Trump Urges People to Get the ‘Great’ COVID-19 Vaccine

Former President Donald Trump encouraged the public to get a COVID-19 vaccine—and noted that a lot of people who are hesitant about getting vaccinated are his own supporters.

Trump quietly received a COVID-19 vaccine in January, CNN reported, and said he “would recommend it” in a Fox News interview this week. “And I would recommend it to a lot of people that don’t want to get it, and a lot of those people voted for me, frankly,” he continued. “We have our freedoms and we have to live by that and I agree with that also,” Trump said. “But it’s a great vaccine, it’s a safe vaccine, and it’s something that works.”

Although he doesn’t name it specifically, Trump is likely talking about the Pfizer/BioNTech vaccine, which was authorized in December 2020. This is now one of three vaccines that the Food and Drug Administration (FDA) has authorized for emergency use, including one from Moderna and one from Johnson & Johnson in addition to the Pfizer vaccine.

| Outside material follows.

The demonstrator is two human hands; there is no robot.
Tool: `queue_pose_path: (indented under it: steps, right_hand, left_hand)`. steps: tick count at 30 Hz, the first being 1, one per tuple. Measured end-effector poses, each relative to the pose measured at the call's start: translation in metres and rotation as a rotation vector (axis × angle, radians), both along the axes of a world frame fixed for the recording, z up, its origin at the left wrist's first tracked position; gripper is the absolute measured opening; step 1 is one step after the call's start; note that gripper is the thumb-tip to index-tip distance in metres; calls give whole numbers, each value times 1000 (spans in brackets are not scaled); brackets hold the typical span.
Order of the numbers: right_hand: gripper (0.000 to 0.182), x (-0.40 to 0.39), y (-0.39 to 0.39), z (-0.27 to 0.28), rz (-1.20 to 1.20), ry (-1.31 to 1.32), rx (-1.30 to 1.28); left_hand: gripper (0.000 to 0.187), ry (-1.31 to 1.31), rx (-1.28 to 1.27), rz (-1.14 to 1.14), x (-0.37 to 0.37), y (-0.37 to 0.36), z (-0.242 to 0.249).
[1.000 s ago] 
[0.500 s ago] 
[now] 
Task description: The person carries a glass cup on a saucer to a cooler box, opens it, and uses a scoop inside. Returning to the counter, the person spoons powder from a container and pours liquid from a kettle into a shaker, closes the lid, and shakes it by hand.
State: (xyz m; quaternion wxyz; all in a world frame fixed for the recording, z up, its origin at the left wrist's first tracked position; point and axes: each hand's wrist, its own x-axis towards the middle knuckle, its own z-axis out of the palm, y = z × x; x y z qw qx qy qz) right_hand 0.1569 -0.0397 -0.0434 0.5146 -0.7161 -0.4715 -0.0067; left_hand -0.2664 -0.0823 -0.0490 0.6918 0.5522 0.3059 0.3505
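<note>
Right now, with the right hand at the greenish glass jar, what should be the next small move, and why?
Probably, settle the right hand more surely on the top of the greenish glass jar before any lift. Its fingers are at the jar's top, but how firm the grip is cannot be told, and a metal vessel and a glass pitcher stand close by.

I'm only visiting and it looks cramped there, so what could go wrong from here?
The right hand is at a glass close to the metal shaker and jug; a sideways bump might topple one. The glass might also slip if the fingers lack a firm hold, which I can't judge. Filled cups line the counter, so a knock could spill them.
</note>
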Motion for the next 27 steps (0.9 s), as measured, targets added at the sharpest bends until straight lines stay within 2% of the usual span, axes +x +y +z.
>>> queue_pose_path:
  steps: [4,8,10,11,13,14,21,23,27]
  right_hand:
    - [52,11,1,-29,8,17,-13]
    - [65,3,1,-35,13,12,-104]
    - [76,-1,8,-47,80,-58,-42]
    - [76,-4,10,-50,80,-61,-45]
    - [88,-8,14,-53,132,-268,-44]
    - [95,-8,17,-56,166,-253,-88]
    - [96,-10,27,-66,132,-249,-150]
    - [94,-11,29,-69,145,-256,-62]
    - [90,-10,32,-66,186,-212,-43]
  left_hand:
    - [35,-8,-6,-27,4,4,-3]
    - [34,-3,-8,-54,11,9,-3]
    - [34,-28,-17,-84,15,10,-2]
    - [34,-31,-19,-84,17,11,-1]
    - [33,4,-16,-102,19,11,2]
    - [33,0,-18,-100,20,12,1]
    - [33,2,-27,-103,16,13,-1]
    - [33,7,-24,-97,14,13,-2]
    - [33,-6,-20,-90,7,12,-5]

While Trump’s pro-vaccine message is a welcome one, it’s important to point out how damaging his (and his larger administration’s) overall response to the pandemic was—and continues to be. Trump knew just how deadly the coronavirus was over a year ago, according to recordings published by the Washington Post, and admitted to downplaying the risks in public. He used racist rhetoric to refer to the coronavirus as recently as this Tuesday, Newsweek reports, which happened to be the same day that a white man shot and killed eight people, including six Asian women, in Atlanta.

And in this new Fox interview, Trump took full credit for the vaccine, saying that, without him and the government’s Operation Warp Speed, it would have taken “many, many” years to get a COVID-19 vaccine. In reality, while Pfizer partnered with Warp Speed to scale up the manufacturing and distribution of the vaccine, the company did not receive any assistance from the government during the development process.

Throughout the pandemic, Trump’s rhetoric has encouraged anti-Asian violence and hate crimes. It’s also made it more difficult for the U.S. to contain the pandemic because basic public health measures, like social distancing and wearing masks, became highly politicized, Anthony Fauci, M.D., director of the National Institute of Allergy and Infectious Disease, said in a recent interview. Considering how significantly Trump through his words and actions exacerbated the pandemic’s deadly toll on the country, his comments encouraging followers to get the vaccine seem like the very (very) least he could do.